**Prompt**
Among the entries below, one line contains "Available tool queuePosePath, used" and another contains "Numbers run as". Transcribe those two lines and every line between them, exactly.

**Data records**
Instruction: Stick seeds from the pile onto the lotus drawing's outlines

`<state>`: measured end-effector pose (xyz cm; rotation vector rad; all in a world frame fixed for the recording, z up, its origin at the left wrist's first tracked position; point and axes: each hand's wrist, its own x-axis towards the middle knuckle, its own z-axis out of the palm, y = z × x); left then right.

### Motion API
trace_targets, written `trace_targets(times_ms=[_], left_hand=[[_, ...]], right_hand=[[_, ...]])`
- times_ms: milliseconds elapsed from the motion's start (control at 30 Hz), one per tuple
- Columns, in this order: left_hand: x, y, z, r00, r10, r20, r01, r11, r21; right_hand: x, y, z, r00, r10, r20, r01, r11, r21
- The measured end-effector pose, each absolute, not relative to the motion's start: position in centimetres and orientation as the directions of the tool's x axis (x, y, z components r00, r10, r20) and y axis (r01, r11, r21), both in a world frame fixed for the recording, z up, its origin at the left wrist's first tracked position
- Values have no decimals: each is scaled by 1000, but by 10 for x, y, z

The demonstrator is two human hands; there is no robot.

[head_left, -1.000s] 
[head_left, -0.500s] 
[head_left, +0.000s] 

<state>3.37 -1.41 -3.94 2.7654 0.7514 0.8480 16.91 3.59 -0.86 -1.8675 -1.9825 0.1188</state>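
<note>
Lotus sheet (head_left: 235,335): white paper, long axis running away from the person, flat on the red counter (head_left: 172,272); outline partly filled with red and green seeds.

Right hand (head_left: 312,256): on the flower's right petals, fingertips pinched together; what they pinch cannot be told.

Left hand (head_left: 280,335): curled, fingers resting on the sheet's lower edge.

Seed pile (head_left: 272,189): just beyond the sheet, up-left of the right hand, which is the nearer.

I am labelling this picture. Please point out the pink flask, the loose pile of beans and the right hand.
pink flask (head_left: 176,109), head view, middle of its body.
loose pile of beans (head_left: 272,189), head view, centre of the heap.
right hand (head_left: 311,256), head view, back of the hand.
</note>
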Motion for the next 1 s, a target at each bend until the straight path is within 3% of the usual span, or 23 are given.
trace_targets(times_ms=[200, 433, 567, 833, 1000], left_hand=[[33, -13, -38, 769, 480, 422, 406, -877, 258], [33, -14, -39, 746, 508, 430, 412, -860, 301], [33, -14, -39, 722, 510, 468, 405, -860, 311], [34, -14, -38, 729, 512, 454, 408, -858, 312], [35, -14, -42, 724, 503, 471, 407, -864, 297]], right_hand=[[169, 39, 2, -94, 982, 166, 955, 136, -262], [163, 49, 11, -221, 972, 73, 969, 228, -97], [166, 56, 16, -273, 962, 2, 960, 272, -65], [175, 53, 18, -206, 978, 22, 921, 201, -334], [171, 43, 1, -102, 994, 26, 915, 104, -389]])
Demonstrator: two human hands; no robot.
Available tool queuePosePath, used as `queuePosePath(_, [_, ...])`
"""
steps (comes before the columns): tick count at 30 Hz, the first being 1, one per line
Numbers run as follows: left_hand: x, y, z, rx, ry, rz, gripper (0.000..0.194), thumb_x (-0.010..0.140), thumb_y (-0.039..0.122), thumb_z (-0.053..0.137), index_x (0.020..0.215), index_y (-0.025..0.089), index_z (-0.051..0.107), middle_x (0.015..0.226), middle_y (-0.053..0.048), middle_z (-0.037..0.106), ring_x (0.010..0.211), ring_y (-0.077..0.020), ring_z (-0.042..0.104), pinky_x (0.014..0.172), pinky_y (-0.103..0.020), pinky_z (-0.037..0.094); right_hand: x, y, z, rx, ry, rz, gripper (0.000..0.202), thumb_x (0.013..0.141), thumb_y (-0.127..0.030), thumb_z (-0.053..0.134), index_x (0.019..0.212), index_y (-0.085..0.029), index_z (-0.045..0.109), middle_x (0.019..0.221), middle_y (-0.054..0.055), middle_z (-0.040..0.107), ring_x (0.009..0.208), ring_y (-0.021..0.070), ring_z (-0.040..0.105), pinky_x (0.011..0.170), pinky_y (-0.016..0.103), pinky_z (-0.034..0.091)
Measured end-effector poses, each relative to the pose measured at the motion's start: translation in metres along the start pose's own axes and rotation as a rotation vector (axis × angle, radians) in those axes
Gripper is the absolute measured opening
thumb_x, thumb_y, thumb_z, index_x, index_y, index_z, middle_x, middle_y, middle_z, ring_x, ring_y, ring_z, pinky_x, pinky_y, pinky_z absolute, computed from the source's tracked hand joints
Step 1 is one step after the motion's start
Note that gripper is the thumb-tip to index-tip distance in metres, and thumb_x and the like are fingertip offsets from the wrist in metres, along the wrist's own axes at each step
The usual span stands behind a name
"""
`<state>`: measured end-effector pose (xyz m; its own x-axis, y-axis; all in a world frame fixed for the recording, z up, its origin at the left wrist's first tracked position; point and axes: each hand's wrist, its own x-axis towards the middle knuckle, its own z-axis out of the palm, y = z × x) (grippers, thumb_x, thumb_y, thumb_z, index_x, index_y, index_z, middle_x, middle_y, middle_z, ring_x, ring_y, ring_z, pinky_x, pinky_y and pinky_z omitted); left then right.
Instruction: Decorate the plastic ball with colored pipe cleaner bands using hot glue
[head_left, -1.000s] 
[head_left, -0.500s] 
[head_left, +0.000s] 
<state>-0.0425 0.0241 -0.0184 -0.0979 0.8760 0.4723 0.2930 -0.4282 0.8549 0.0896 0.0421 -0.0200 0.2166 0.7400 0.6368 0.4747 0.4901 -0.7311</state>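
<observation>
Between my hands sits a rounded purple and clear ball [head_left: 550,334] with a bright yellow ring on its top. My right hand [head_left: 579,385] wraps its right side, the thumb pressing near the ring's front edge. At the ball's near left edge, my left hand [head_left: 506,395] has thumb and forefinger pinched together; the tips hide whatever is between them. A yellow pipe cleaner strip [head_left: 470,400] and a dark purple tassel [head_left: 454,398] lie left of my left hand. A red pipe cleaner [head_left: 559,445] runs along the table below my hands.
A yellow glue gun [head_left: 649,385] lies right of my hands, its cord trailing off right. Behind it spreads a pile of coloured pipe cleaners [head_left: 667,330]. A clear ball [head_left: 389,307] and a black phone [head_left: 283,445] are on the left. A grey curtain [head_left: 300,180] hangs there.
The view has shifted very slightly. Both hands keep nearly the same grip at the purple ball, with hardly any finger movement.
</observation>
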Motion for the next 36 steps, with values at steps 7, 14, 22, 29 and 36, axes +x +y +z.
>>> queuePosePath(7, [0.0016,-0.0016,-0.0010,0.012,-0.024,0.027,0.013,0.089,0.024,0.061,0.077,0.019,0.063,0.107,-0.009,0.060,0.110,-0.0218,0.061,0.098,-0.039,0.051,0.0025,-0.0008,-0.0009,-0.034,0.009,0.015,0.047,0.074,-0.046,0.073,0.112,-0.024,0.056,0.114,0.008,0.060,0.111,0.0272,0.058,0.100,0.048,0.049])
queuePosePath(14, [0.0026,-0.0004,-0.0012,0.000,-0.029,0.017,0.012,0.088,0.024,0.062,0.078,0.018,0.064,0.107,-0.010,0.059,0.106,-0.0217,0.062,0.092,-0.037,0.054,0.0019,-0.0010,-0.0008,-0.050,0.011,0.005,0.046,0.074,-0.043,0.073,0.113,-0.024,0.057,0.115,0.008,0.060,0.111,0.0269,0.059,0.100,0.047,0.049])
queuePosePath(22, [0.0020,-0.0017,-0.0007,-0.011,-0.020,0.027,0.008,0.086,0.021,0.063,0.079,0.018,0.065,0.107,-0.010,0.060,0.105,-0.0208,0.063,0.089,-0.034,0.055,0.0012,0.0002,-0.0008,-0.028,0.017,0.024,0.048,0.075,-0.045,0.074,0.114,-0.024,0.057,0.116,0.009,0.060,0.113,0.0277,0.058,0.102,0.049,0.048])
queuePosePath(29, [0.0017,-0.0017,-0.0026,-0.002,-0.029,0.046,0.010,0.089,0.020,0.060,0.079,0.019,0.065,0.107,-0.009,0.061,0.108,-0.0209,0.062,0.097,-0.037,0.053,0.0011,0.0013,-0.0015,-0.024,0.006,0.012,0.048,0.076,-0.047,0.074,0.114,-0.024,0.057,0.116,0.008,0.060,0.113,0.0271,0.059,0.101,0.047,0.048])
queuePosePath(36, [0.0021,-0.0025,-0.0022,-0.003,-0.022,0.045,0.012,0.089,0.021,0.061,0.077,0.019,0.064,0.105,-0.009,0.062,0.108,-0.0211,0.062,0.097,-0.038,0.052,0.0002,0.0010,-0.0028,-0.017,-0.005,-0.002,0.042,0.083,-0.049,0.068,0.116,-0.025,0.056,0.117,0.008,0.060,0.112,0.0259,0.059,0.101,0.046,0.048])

**Solution for this task**
Available tool queuePosePath, used as `queuePosePath(_, [_, ...])`
"""
steps (comes before the columns): tick count at 30 Hz, the first being 1, one per line
Numbers run as follows: left_hand: x, y, z, rx, ry, rz, gripper (0.000..0.194), thumb_x (-0.010..0.140), thumb_y (-0.039..0.122), thumb_z (-0.053..0.137), index_x (0.020..0.215), index_y (-0.025..0.089), index_z (-0.051..0.107), middle_x (0.015..0.226), middle_y (-0.053..0.048), middle_z (-0.037..0.106), ring_x (0.010..0.211), ring_y (-0.077..0.020), ring_z (-0.042..0.104), pinky_x (0.014..0.172), pinky_y (-0.103..0.020), pinky_z (-0.037..0.094); right_hand: x, y, z, rx, ry, rz, gripper (0.000..0.202), thumb_x (0.013..0.141), thumb_y (-0.127..0.030), thumb_z (-0.053..0.134), index_x (0.019..0.212), index_y (-0.085..0.029), index_z (-0.045..0.109), middle_x (0.019..0.221), middle_y (-0.054..0.055), middle_z (-0.040..0.107), ring_x (0.009..0.208), ring_y (-0.021..0.070), ring_z (-0.040..0.105), pinky_x (0.011..0.170), pinky_y (-0.016..0.103), pinky_z (-0.034..0.091)

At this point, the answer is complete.